Below is a quick recap of asset class performance in the first half of 2014 using various ETFs traded on US exchanges. For each ETF, we provide its change in June, the second quarter, and the first half of the year. June and the second quarter were strong for US markets. The S&P 500 (NYSEARCA:SPY) gained 1.58% in June and 4.66% in the second quarter, leaving it up 5.97% year-to-date. The Dow underperformed the S&P by more than 240 basis points in the second quarter, gaining just 2.22%. The Nasdaq 100 had a huge second quarter with a gain of 7.12%, pushing it ahead of both the Dow and S&P in terms of year-to-date performance.
While smallcaps (IWM, IJR) had a great June, they had a rough patch in April and May and only finished the quarter up 2.12%. In terms of sector performance, Energy was the clear standout in Q2 with a gain of 12.40%. Utilities also did well in Q2 to add to its solid Q1 gains. Year-to-date, the Utilities ETF (NYSEARCA:XLU) is now up 16.57%, which is the strongest of any sector.
June returns were mixed in international markets. Countries like Brazil (NYSEARCA:EWZ), Canada (NYSEARCA:EWC), India (NYSEARCA:INP), Japan (NYSEARCA:EWJ) and Russia (NYSEARCA:RSX) posted solid gains, while big Euro-area countries like France (NYSEARCA:EWQ), Germany (NYSEARCA:EWG) and the UK (NYSEARCA:EWU) were in the red.
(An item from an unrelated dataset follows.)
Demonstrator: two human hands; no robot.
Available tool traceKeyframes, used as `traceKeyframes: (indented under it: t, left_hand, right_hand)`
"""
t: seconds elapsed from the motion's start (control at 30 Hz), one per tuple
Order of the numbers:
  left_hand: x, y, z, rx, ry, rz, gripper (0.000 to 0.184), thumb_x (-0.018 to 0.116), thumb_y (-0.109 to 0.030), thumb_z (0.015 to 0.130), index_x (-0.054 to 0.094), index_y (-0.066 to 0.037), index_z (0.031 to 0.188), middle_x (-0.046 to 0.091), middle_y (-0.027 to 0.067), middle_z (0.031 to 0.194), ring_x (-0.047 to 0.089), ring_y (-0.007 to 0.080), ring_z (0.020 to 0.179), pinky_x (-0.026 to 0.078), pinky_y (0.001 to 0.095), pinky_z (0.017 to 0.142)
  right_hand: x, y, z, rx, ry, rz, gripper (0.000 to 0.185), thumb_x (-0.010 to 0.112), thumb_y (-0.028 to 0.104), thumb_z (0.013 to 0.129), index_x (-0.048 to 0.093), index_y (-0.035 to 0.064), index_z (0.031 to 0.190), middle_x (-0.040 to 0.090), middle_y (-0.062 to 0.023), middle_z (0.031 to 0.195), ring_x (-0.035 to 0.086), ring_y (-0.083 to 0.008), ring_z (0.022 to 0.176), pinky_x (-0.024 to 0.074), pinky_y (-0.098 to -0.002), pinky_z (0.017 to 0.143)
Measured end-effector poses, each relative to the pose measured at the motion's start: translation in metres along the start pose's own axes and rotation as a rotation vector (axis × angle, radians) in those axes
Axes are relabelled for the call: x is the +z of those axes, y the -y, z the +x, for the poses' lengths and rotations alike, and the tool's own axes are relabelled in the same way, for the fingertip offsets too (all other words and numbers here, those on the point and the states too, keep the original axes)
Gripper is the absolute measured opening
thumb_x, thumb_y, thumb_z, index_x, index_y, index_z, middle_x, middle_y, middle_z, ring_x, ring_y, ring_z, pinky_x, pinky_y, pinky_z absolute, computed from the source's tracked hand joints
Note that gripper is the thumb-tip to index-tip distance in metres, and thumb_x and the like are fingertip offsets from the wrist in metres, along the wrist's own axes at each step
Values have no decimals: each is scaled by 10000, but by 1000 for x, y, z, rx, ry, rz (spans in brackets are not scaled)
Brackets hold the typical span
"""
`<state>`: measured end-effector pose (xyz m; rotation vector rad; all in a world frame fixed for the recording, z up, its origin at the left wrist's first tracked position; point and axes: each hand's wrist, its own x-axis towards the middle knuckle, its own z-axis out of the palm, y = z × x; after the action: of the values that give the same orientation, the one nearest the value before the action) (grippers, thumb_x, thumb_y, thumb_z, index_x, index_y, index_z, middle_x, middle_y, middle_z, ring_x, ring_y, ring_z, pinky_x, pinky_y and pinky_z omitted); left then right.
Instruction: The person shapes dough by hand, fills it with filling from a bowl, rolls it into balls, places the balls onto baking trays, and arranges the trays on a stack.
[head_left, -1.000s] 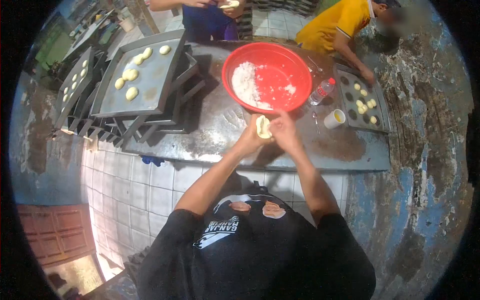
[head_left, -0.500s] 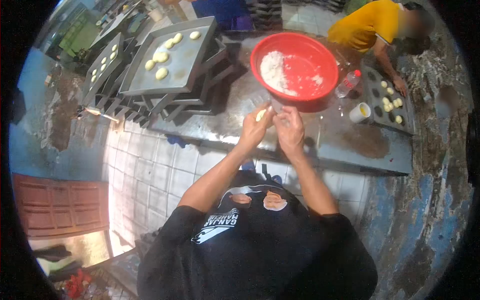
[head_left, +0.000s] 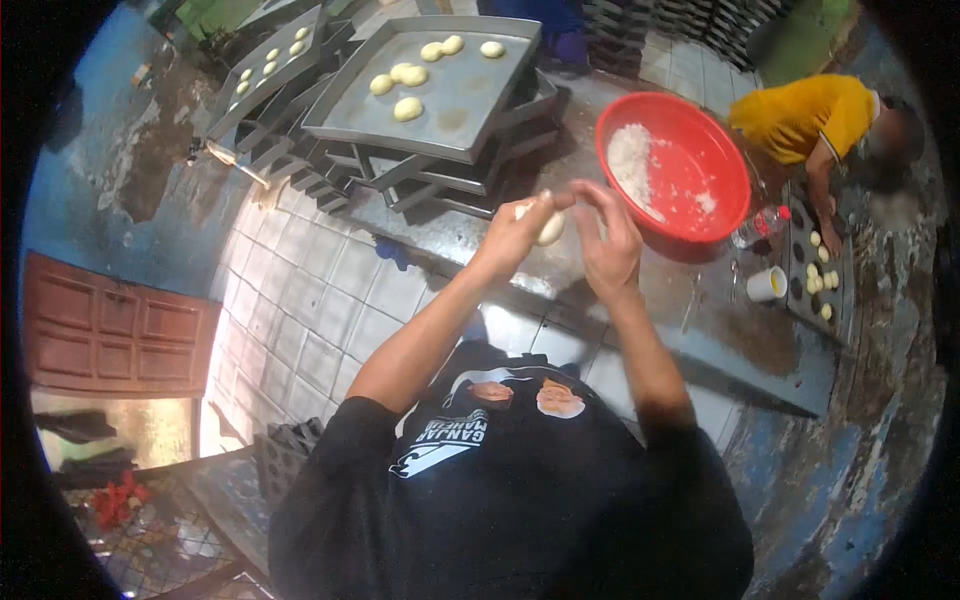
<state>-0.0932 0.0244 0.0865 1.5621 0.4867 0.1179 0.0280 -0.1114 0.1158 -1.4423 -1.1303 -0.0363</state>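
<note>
Right now, just past the black shirt (head_left: 560, 490), gripping a pale, smooth, rounded dough piece (head_left: 551, 230) in the left hand (head_left: 508, 240), raised around the near edge of the table (head_left: 735, 330). Close beside, with the right hand (head_left: 613, 248), fingers loosely bent and apart, grasping nothing visible; cannot tell whether touching the dough. Seems largely shaped, yet not set down. Farther in, on worn, stained metal: a glossy red plastic basin (head_left: 690, 230), with a crumbly white heap (head_left: 630, 165) left for use at one side. Past that, a clear bottle (head_left: 762, 225), a white cup (head_left: 766, 285) and a dark pan (head_left: 798, 262) with round hollows, dough balls (head_left: 822, 282) already in place, under a co-worker's hand (head_left: 832, 240). Leftward, atop a stack, a flat grey tray (head_left: 460, 80) with seven rounds (head_left: 408, 108) done, some touching. Farthest, a tilted second tray (head_left: 275, 80), likewise bearing finished-looking rounds.
</note>
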Motion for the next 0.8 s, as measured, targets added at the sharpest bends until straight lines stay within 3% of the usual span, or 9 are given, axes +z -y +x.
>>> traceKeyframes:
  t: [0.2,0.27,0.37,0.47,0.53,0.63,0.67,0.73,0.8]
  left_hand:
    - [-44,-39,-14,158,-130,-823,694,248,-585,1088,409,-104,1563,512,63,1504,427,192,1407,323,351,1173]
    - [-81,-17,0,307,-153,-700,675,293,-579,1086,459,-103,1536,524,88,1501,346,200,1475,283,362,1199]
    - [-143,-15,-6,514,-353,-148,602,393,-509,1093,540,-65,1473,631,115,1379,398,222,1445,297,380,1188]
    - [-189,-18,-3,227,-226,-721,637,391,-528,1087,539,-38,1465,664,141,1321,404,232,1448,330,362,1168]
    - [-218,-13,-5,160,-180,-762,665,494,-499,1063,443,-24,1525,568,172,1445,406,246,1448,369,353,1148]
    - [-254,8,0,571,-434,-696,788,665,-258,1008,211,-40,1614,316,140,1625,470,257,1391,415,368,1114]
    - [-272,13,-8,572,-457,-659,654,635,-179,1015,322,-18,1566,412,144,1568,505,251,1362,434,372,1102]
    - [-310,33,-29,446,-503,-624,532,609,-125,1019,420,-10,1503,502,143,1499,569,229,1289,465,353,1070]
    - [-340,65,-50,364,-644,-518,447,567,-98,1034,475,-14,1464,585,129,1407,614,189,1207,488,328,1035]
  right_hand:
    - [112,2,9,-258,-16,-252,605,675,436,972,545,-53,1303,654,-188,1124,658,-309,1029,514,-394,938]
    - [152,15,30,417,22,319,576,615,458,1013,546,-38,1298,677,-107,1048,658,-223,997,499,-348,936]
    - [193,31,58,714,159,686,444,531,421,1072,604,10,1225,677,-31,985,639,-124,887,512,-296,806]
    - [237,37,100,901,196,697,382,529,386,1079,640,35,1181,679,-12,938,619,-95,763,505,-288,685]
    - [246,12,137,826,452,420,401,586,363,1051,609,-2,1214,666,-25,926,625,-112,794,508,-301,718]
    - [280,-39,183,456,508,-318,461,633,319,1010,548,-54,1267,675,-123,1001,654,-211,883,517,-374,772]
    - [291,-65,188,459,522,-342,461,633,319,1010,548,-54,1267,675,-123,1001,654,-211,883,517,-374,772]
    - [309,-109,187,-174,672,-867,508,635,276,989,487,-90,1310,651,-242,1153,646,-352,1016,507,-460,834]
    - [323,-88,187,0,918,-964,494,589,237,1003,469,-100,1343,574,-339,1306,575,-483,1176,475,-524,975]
Year-to-date, the India (INP) ETF is up the most out of the country ETFs highlighted with a gain of 20.91%. Italy (NYSEARCA:EWI), Spain (NYSEARCA:EWP) and Canada (EWC) were all up more than 10% in the first half as well.
Precious metals had a resurgence in the second quarter, leaving both gold (NYSEARCA:GLD) and silver (NYSEARCA:SLV) up solidly year-to-date as we enter the third quarter. And while Treasury ETFs fell across the board in June, they're all still up year-to-date. The 20+ year Treasury ETF (NYSEARCA:TLT) is actually up more than 11% for the year.